## Exercise objective
Down to the last line, reproduce the data below exactly.

## Source material
BEGIN

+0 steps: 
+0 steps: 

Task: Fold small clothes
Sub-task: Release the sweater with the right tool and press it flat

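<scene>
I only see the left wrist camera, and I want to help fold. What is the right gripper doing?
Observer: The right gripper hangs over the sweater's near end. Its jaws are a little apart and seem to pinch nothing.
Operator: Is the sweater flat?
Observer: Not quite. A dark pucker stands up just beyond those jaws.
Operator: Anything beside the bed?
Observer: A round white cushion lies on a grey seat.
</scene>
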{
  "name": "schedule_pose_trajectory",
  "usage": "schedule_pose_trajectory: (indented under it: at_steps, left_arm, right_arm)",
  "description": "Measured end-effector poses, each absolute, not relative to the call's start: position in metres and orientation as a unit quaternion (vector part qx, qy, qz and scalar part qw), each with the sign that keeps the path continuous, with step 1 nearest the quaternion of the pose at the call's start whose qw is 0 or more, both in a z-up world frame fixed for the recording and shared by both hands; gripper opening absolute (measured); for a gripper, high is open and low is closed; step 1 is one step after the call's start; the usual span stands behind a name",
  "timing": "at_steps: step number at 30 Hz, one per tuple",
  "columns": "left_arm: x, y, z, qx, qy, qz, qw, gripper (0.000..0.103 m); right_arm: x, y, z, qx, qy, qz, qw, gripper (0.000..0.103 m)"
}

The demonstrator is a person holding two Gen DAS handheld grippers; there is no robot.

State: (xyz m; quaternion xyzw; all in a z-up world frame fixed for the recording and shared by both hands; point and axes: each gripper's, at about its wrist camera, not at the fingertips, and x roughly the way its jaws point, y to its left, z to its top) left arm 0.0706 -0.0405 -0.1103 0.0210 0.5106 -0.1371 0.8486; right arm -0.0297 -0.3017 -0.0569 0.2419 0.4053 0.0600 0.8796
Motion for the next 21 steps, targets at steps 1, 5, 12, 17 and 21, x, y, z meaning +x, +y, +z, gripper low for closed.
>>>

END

## Written solution
+0 steps: 
+0 steps: 

Task: Fold small clothes
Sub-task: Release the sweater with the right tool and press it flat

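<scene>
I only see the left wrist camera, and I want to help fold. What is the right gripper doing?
Observer: The right gripper hangs over the sweater's near end. Its jaws are a little apart and seem to pinch nothing.
Operator: Is the sweater flat?
Observer: Not quite. A dark pucker stands up just beyond those jaws.
Operator: Anything beside the bed?
Observer: A round white cushion lies on a grey seat.
</scene>
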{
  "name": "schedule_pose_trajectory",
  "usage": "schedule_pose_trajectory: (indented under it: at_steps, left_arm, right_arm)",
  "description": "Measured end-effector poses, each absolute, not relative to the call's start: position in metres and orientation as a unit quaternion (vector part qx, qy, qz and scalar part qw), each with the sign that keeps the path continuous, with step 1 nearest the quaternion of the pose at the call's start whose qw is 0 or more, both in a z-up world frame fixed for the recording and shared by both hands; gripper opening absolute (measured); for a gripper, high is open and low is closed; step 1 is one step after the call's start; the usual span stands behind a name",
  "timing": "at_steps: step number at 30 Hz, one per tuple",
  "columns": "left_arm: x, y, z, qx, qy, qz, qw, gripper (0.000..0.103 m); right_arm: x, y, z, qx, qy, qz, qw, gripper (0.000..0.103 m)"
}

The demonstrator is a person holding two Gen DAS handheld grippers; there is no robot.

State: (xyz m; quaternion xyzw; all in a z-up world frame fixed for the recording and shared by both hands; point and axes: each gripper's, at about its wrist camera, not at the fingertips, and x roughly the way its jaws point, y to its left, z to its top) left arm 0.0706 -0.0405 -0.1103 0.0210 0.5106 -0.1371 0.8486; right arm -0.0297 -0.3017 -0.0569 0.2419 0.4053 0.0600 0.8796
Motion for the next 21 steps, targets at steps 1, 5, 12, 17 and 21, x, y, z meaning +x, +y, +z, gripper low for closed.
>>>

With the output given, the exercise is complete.